Imagine you’re playing a dart shooting game and you have 10 darts to throw:
For your throws, the result will be one of the following:
- Low bias / Low variance – You are an excellent dart shooter.
- High bias / High variance – You should probably find another hobby.
- Low bias / High variance – You aim well, but you need to work on your stability, stabler hand, or standing position maybe?
- High bias / Low variance – While having a stable throw, your aim has a big offset, maybe due to gravity.
Model accuracy can be viewed very much like the above. It can have an aim problem or bias and it can have instabilities or variance. Often it is a mixture of both.
Another way to look at this is if the model was a person answering a question:
- High bias person – Very opinionated person, like asking a religious person whether God exists.
- High variance person – Very confused person, like asking a toddler how to make a cake (sand and mud are legitimate ingredients).
Deep learning models are data-hungry, which means the more data they are trained on the lower the errors are. Both on variance and bias and with each sample, we are collecting, we are adding new information which refines our model both on the noise filtering, as well as on the signal detection.

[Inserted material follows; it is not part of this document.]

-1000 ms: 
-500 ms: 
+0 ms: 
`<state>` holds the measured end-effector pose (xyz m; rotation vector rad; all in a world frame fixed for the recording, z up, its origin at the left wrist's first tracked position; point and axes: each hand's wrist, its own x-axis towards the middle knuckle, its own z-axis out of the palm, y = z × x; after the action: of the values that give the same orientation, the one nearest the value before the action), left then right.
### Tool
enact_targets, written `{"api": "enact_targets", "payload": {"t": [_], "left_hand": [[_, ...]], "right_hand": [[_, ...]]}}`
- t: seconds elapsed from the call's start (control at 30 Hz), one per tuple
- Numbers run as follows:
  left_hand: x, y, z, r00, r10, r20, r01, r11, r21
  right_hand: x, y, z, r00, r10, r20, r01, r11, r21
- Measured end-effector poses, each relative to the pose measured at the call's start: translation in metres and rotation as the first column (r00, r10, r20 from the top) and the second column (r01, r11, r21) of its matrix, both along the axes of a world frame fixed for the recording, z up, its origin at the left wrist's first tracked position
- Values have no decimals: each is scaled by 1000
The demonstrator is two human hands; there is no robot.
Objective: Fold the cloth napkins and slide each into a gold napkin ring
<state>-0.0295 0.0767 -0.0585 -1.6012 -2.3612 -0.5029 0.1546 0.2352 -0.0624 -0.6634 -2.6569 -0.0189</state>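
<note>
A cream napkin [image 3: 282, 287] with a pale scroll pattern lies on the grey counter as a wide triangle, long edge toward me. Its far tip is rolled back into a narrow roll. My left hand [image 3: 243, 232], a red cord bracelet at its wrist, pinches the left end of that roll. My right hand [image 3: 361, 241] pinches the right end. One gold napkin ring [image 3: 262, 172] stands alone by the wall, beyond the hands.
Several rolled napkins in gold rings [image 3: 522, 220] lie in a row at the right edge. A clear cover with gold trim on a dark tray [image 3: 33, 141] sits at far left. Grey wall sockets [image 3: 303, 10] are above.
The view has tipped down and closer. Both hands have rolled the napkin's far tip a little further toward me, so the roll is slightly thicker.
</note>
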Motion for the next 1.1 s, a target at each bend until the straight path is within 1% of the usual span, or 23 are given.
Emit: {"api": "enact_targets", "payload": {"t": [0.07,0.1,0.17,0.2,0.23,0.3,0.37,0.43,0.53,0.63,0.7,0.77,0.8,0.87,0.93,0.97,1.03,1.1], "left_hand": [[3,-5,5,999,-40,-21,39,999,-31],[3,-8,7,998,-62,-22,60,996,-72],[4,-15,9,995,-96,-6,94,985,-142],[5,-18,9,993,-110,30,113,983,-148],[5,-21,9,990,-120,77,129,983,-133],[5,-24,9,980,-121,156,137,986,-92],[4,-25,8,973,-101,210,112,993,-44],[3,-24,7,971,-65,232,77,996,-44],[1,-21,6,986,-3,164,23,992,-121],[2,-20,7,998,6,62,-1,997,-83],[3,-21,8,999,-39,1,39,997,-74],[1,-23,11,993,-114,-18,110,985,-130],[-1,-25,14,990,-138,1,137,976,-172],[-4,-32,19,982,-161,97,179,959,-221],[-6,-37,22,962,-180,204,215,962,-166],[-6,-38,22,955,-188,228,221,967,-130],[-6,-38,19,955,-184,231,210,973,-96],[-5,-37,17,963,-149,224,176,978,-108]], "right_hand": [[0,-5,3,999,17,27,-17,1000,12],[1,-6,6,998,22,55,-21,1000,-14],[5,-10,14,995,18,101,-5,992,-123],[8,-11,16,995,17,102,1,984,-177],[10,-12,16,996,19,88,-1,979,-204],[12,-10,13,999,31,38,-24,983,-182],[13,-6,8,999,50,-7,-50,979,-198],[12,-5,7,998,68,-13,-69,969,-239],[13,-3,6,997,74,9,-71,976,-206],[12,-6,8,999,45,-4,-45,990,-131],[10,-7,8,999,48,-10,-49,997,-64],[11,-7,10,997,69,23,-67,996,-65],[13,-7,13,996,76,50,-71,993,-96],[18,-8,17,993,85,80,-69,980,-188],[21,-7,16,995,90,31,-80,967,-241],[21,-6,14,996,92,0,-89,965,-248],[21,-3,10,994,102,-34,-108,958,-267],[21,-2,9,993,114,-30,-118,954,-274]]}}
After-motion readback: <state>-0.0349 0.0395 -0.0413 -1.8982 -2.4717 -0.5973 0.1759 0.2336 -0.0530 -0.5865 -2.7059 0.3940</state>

The Brute Force Industry Is Born
In computer science, solving the problem by making many guesses until reaching success randomly is called brute force solution. A solution which indicates the one implementing it does not have a solid theoretical analytical understanding of the problem but more of a smart guessing approach, hence brute force solution is usually discouraged by academia and schools. AI is challenging this scientific approach heavily, and while once “it just works” was not acceptable reasoning on research papers, it has become quite common these days. In recent years, the entire AI industry has gone into “it works” mode. the academic crisis derived from this trend is out of the scope of this book as the market does accept “it works” well and delivers value, assuming it works.
The main problem with the above approach is that once it does not work there is little to no explanation why, and “add more data, use a bigger model” is becoming the popular approach, as adding more data decreases variance errors and allows usage of a bigger model that decreases bias error.
All AI companies experience what Google Health has experienced, eventually realizing that whatever amounts of data examples they have, it seems like it is never enough to cover all edge cases. The process for producing a single AI skill into the real world with acceptable accuracy takes 3-5 years for the simple-medium cases. But there is a bigger problem. Most companies will not understand it until they will fail at least once, which translates to a few years of the organizational learning curve until reaching successful AI adoption.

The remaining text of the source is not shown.